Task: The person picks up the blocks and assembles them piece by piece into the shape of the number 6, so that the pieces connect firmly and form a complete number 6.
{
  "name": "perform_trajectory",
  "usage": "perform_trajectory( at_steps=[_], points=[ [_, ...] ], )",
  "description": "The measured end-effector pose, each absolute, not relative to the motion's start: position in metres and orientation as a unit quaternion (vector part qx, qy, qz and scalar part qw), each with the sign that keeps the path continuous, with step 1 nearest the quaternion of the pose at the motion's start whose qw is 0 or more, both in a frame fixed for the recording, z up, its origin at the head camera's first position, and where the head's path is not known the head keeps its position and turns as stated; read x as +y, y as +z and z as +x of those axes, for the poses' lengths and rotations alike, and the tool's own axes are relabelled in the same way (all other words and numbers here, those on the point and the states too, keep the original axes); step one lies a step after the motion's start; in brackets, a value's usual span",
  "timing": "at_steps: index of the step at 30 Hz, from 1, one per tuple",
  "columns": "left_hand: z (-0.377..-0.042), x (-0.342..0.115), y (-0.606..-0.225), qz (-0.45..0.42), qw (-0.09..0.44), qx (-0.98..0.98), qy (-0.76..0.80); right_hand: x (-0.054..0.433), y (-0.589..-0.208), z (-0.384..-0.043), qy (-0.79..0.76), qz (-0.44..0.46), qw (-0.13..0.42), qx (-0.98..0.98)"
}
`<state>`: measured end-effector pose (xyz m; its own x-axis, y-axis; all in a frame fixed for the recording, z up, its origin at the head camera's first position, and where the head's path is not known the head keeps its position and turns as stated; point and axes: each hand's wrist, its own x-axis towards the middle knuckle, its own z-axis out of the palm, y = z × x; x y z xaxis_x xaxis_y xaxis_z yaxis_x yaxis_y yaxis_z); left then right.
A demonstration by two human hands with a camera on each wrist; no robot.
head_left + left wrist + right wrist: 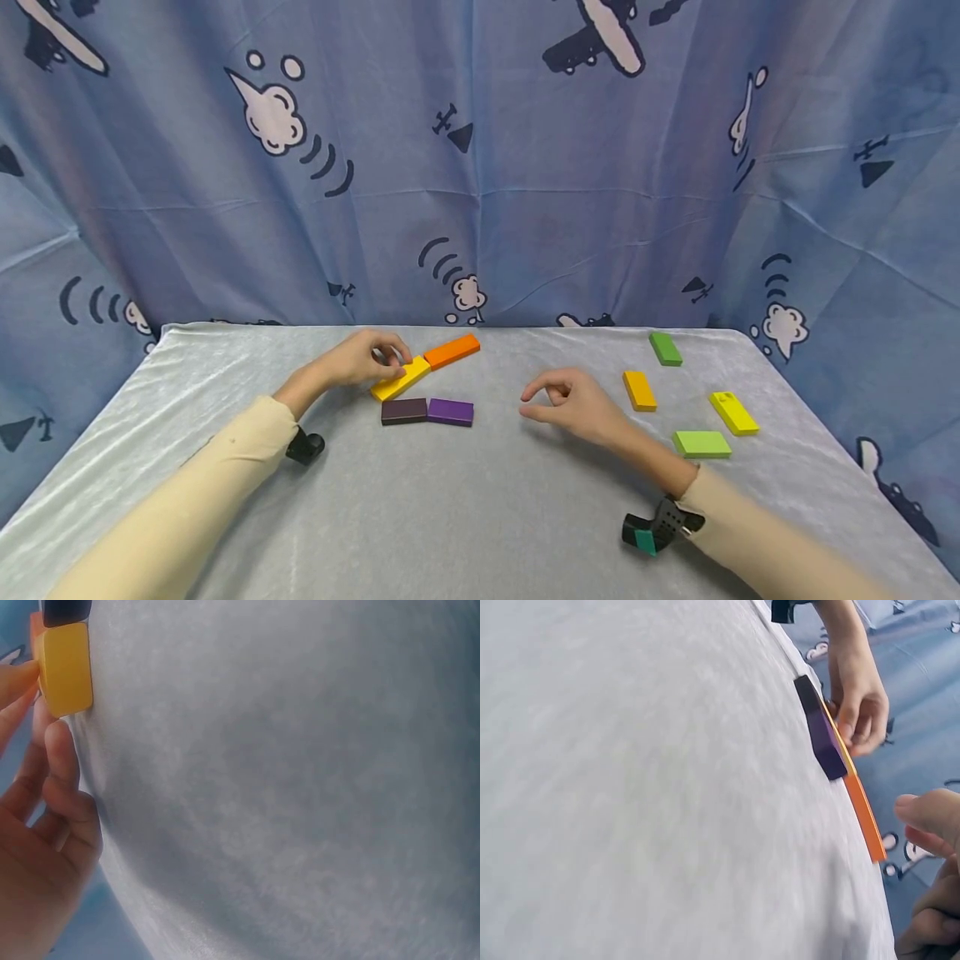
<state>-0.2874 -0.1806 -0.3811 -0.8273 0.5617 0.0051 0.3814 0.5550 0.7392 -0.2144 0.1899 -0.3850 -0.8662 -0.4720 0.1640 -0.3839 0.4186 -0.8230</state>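
Eight blocks lie on the pale cloth-covered table (487, 508). Leftmost is the left hand (365, 358), its thumb and fingers lightly pinching the golden-yellow block (392, 387), which appears to rest aslant on the cloth. On the person's side of it lie the dark brown block (403, 412) and the purple block (451, 412), end to end. The golden-yellow block's far end meets the orange block (453, 351), making a slanting line; whether those ends sit flush I can't tell. Next along, the right hand (581, 406) hovers with thumb and fingers curved, a gap between the tips, nothing held. Past it four pieces lie singly: the amber block (640, 392), the green block (665, 349), the light-green block (701, 444) and the lemon-yellow block (734, 413).

I'd judge the arranging roughly half done: four paired up at left, four apart at right.

The orange and green blocks sit near the back edge, with the blue curtain (480, 208) behind, so I'd expect little reach that way. Most room lies along the wide near stretch of cloth and between the purple block and the right hand; the right forearm (656, 458) passes close by the light-green block.
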Motion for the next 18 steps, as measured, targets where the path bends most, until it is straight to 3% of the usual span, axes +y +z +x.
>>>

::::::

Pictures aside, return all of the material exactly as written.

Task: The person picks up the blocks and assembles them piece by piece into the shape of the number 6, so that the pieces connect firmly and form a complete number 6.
{
  "name": "perform_trajectory",
  "usage": "perform_trajectory( at_steps=[_], points=[ [_, ...] ], )",
  "description": "The measured end-effector pose, each absolute, not relative to the motion's start: position in metres and orientation as a unit quaternion (vector part qx, qy, qz and scalar part qw), each with the sign that keeps the path continuous, with step 1 nearest the quaternion of the pose at the motion's start whose qw is 0 or more, both in a frame fixed for the recording, z up, its origin at the head camera's first position, and where the head's path is not known the head keeps its position and turns as stated; read x as +y, y as +z and z as +x of those axes, for the poses' lengths and rotations alike, and the tool's own axes are relabelled in the same way (all other words and numbers here, those on the point and the states too, keep the original axes); step one lies a step after the motion's start; in brackets, a value's usual span",
  "timing": "at_steps: index of the step at 30 Hz, from 1, one per tuple",
  "columns": "left_hand: z (-0.377..-0.042), x (-0.342..0.115), y (-0.606..-0.225), qz (-0.45..0.42), qw (-0.09..0.44), qx (-0.98..0.98), qy (-0.76..0.80); right_hand: x (-0.054..0.433), y (-0.589..-0.208), z (-0.384..-0.043), qy (-0.79..0.76), qz (-0.44..0.46), qw (-0.13..0.42), qx (-0.98..0.98)"
}
`<state>`: measured end-effector pose (xyz m; its own x-axis, y-axis; all in a frame fixed for the recording, z up, its origin at the head camera's first position, and where the head's path is not known the head keeps its position and turns as stated; point and axes: each hand's wrist, its own x-axis towards the middle knuckle, its own z-axis out of the palm, y = z × x; x y z xaxis_x xaxis_y xaxis_z yaxis_x yaxis_y yaxis_z); left then right.
A demonstration by two human hands with a camera on each wrist; no robot.
head_left + left wrist + right wrist: 
<state>-0.2874 -0.1806 -0.3811 -0.8273 0.5617 0.0051 0.3814 0.5550 0.7392 -0.2144 0.1899 -0.3850 -0.8662 -0.4720 0.1640 -0.3839 0.4186 -0.8230</state>
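Eight blocks lie on the pale cloth-covered table (487, 508). Leftmost is the left hand (365, 358), its thumb and fingers lightly pinching the golden-yellow block (392, 387), which appears to rest aslant on the cloth. On the person's side of it lie the dark brown block (403, 412) and the purple block (451, 412), end to end. The golden-yellow block's far end meets the orange block (453, 351), making a slanting line; whether those ends sit flush I can't tell. Next along, the right hand (581, 406) hovers with thumb and fingers curved, a gap between the tips, nothing held. Past it four pieces lie singly: the amber block (640, 392), the green block (665, 349), the light-green block (701, 444) and the lemon-yellow block (734, 413).

I'd judge the arranging roughly half done: four paired up at left, four apart at right.

The orange and green blocks sit near the back edge, with the blue curtain (480, 208) behind, so I'd expect little reach that way. Most room lies along the wide near stretch of cloth and between the purple block and the right hand; the right forearm (656, 458) passes close by the light-green block.
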Motion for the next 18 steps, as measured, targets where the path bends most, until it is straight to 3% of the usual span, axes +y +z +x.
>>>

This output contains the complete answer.